### WHAT TO DO
From the entries below, extract every line that includes the word "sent".

### DATASET ENTRIES
────────────────────────────────────────
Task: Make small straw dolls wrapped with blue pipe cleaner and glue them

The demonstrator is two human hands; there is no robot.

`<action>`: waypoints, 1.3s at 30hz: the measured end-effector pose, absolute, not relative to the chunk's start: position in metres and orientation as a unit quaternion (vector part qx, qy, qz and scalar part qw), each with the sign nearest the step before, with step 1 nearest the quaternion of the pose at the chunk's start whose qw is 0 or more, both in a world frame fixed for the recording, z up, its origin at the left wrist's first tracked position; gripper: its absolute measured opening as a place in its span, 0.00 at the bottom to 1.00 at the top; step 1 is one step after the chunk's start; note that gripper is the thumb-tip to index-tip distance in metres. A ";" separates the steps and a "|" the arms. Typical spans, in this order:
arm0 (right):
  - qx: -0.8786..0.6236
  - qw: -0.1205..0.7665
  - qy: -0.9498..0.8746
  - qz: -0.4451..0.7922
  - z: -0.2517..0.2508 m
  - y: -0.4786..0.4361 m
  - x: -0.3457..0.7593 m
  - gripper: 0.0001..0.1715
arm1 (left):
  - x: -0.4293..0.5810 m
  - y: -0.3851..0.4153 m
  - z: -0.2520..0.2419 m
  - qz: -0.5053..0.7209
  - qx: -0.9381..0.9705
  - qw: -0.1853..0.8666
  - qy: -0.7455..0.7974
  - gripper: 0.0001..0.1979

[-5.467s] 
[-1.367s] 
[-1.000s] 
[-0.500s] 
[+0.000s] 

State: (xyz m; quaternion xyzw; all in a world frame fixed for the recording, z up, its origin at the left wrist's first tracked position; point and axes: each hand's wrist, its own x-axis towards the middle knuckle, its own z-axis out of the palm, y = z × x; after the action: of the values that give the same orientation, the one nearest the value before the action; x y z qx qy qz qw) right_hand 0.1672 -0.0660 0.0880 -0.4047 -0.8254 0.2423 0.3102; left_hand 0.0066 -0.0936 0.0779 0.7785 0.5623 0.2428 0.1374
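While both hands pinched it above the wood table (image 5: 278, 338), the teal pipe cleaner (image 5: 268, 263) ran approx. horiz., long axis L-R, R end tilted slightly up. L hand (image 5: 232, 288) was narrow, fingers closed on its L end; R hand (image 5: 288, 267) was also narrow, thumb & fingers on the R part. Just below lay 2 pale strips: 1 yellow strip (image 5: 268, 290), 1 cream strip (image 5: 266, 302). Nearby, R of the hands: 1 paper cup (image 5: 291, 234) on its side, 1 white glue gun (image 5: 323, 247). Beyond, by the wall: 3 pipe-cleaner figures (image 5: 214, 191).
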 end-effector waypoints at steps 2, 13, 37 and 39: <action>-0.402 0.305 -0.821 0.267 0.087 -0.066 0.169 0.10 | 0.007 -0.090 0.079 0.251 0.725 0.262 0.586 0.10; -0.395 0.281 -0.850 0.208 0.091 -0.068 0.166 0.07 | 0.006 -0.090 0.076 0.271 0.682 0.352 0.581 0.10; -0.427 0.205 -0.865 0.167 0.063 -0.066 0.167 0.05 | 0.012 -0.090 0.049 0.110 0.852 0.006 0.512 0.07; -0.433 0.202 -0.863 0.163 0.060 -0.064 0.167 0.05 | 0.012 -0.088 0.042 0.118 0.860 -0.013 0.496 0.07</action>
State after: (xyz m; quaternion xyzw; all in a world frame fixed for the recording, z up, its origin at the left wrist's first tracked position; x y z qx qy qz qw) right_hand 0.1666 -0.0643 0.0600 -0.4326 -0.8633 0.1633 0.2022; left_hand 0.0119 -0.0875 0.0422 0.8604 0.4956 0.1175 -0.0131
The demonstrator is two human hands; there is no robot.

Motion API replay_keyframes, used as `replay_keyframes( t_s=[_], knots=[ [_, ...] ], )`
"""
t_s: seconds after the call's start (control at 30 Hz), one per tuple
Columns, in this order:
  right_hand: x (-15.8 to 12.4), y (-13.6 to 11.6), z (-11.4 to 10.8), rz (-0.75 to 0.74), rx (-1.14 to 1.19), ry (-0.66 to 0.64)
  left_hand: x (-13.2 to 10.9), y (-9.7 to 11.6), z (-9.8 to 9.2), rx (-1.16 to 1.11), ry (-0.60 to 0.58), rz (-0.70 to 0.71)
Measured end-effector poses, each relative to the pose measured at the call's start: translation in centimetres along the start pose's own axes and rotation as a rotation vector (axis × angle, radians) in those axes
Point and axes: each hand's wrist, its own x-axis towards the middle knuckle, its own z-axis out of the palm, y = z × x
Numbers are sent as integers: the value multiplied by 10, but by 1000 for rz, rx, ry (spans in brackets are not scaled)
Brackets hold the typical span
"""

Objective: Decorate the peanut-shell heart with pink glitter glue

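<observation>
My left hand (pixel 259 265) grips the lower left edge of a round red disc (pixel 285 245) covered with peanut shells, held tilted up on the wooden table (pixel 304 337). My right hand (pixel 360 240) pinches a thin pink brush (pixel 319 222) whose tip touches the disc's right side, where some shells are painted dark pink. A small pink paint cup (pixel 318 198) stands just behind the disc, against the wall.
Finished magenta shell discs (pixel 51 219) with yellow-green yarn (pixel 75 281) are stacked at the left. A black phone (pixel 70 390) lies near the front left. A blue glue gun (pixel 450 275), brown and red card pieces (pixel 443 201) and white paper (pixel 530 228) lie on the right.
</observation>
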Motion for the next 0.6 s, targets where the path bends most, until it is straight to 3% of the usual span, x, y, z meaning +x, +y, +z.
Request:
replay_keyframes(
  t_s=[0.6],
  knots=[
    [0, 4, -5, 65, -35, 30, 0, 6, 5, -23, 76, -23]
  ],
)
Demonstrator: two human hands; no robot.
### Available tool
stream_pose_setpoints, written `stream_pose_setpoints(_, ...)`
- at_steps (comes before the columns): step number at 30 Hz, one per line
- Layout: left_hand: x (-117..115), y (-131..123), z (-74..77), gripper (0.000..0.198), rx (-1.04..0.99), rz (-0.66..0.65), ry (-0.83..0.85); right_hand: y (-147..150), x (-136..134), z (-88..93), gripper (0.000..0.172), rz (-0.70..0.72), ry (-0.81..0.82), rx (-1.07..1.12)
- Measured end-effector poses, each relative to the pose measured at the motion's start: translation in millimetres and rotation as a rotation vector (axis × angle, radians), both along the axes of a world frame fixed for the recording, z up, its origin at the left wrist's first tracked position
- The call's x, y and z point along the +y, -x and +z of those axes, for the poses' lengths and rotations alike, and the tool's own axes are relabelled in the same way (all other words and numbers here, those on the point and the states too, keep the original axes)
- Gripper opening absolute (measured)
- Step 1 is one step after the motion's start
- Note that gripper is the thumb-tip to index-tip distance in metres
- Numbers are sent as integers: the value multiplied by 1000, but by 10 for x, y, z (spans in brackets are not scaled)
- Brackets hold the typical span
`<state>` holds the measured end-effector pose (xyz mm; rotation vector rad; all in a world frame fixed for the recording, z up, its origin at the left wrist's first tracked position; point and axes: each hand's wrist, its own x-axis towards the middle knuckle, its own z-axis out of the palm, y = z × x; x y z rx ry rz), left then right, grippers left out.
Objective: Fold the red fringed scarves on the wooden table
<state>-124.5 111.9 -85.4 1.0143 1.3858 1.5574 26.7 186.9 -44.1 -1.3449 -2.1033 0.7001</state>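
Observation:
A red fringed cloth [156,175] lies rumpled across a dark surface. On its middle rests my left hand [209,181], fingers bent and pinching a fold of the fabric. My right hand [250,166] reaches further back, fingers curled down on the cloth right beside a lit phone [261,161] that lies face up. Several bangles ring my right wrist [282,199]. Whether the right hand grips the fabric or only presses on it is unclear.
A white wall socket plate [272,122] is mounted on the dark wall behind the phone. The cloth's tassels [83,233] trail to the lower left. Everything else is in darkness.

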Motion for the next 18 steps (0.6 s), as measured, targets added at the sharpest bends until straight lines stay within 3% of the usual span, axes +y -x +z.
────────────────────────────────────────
### SOLUTION
Numbers are sent as integers: the value multiplied by 10, but by 1000 for rz, rx, ry (spans in brackets are not scaled)
- Numbers are sent as integers: the value multiplied by 1000, but by 10 for x, y, z (spans in brackets are not scaled)

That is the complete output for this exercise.